Can lawyers act with intent to disrupt tribunals?
No, under 3.5 they are not allowed
Can a lawyer talk with a juror after the case is over?
Yes, unless it’s prohibited by law or court order, juror has told lawyer they don’t want to talk, or communication involves misrepresentation, coercion, duress, or harassment.
Can a lawyer seek to illegally influence a judge, juror, prospective juror or other official?
No. There is an intent requirement however. Cannot give gifts, or intimidation.
What are lawyers NOT permitted to discuss publicly when a trial is ongoing? (if they participate in the litigation or investigation, or any lawyers associated w/ the firm or gov’t agency)

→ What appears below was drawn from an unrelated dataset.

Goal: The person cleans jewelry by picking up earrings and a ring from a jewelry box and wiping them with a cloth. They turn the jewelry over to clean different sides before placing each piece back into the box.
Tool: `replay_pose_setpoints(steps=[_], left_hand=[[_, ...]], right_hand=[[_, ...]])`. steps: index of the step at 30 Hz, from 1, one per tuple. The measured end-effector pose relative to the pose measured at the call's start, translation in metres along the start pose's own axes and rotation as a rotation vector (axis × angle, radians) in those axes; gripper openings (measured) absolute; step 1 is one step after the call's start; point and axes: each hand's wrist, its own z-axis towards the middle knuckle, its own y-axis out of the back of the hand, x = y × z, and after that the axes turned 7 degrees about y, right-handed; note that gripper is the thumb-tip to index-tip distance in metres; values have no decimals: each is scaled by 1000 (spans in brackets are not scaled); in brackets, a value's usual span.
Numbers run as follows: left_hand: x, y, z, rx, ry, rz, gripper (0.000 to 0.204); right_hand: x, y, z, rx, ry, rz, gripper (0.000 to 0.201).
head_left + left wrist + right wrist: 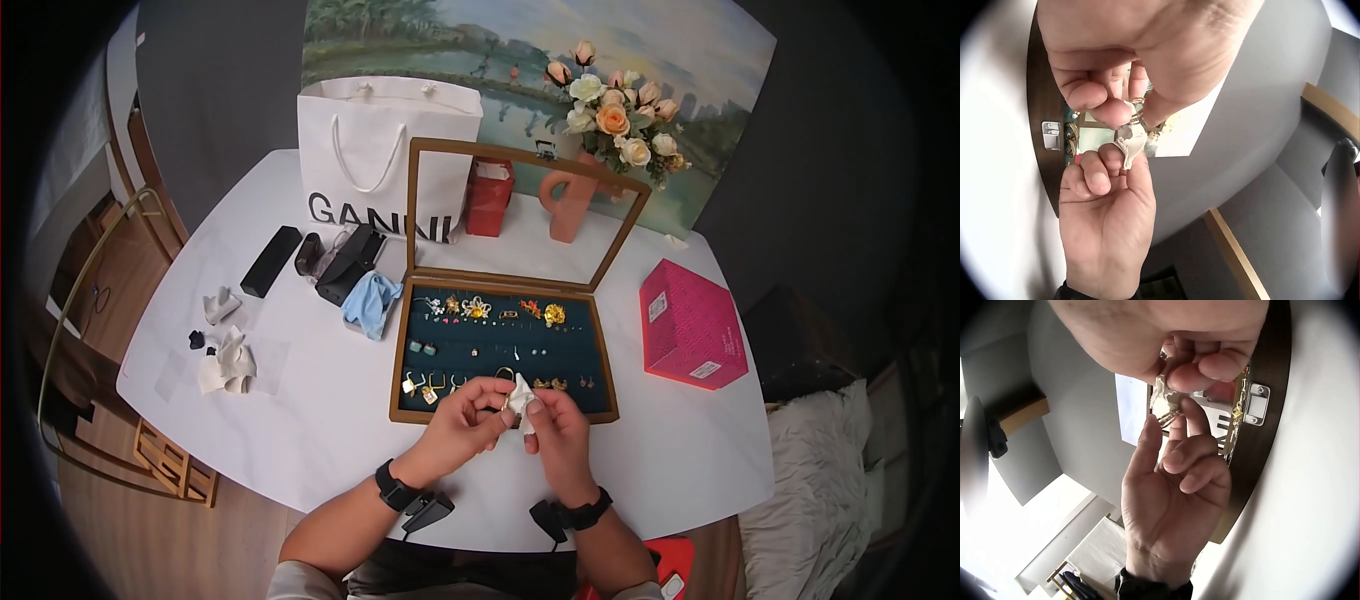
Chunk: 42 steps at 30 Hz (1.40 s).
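Observation:
Over the front edge of a jewelry box (400,413), both hands meet at a small gold hoop-shaped piece of jewelry (1169,417). Thumb and fingertips of the left hand (462,425) pinch the hoop; its exact kind I cannot tell. A crumpled white cloth (522,400) is pinched by the right hand (562,440), wrapped against the metal. In the left wrist view the cloth (1130,139) bunches between the two hands' fingertips, partly covering the gold. The box's glass lid (530,215) stands raised, and earrings and brooches (480,308) sit in rows on its dark green lining.
White paper bag (390,130), red box (490,200) and pink vase (572,205) with flowers stand behind. On the left lie a black case (270,262), a blue cloth (372,303) and crumpled white cloths (230,362). A magenta box (692,325) is at right.

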Motion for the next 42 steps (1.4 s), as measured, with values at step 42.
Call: replay_pose_setpoints(steps=[42], left_hand=[[8,3,1,-97,61,111,14]], right_hand=[[-11,7,2,-135,82,-80,26]])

cannot make statements that:
1) lawyer knows/reasonably should know will be publicly disseminated; AND
2) are substantially likely to materially prejudice the adjudicative proceeding
also cannot make comments that are substantially likely to heighten public condemnation of the accused.
Examples:
character/credibility
results of examinations (e.g., lie detector tests)
whether D will plead guilty
Whether D confessed
Opinion that D is guilty or innocent
The fact that D was charged w/ a crime (unless couched with a statement that it was just an accusation)
inadmissible information
What can lawyers talk about publicly during a case, civil or criminal?
public info
dry facts (claims, offense, or defense involved, and names of people involved (except when illegal)

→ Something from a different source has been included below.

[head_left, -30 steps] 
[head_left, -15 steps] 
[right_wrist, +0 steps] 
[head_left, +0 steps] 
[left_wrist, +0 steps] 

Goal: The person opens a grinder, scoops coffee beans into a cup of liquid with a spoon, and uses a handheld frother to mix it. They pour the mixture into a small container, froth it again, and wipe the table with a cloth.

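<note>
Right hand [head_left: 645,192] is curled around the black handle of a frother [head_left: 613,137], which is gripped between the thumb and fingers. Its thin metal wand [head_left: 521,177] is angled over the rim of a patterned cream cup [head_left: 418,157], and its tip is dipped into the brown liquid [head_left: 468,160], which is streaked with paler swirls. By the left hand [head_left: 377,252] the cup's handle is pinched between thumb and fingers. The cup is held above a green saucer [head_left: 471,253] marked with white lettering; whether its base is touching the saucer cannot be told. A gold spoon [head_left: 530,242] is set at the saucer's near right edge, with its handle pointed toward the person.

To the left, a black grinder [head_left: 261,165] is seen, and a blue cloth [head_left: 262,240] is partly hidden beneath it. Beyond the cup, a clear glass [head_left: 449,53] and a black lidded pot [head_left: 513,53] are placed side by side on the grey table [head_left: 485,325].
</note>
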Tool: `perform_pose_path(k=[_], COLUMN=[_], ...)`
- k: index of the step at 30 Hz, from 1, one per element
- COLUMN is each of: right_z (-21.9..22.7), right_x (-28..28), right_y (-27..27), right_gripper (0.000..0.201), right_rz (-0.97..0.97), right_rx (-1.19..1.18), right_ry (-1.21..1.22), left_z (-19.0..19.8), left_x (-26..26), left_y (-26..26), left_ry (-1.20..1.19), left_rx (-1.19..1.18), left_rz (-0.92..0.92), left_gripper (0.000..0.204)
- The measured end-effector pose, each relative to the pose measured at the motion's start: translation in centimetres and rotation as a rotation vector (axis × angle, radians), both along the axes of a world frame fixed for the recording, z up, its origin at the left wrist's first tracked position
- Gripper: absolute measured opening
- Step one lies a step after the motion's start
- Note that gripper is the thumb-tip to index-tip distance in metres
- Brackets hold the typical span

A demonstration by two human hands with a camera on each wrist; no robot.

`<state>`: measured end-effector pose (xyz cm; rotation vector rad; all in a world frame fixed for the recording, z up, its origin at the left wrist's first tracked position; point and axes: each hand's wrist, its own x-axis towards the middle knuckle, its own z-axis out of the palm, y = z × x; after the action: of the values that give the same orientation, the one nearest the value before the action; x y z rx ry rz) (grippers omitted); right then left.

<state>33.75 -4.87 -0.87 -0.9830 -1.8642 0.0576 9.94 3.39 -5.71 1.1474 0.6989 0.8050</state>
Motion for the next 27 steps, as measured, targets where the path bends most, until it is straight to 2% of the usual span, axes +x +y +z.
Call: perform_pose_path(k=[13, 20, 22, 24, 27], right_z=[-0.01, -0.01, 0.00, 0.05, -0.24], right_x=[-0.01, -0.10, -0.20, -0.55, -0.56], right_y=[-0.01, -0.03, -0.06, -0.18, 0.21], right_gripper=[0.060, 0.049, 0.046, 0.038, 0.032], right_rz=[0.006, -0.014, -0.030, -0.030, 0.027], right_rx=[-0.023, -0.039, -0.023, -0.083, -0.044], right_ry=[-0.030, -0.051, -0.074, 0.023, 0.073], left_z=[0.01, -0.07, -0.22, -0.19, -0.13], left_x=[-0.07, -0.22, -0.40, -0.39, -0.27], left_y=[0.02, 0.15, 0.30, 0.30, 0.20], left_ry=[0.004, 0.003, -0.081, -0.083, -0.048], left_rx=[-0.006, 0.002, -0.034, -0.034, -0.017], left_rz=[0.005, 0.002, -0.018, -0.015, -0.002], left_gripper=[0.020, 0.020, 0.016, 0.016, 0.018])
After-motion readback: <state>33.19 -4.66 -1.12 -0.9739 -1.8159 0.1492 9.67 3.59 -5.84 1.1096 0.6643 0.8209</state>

that an investigation of a matter is in progress
the scheduling or result of any step in litigation (judges ruling on a motion)
requests for assistance in obtaining evidence/info necessary
warning of danger concerning someone’s behavior when there is a likelihood of substantial harm to someone or the public interest
statements required to protect a client from “substantial undue prejudice” of recent publicity not initiated by lawyer/lawyer’s client. Statements are limited to what is necessary for protection.
What can lawyers publicly talk about in a criminal case specifically?
routine booking info, such as: ID, residence, occupation and family status of the accused, the fact, time and place of arrest, and the ID of investigating/arresting officers or agencies and the length of the investigation
information necessary to apprehend the accused
Can a lawyer be a witness if they are also trial counsel?
Under 3.7, a lawyer can’t be a trial counsel if also likely to be a necessary witness, unless:
testimony relates to an uncontested issue or formality
testimony relates to the nature/value of legal services in this case; or
client would suffer substantial hardship from lawyer’s disqualification
Lawyer can be trial counsel if different lawyer in firm is likely to be a witness, unless precluded by 1.9 or 1.7.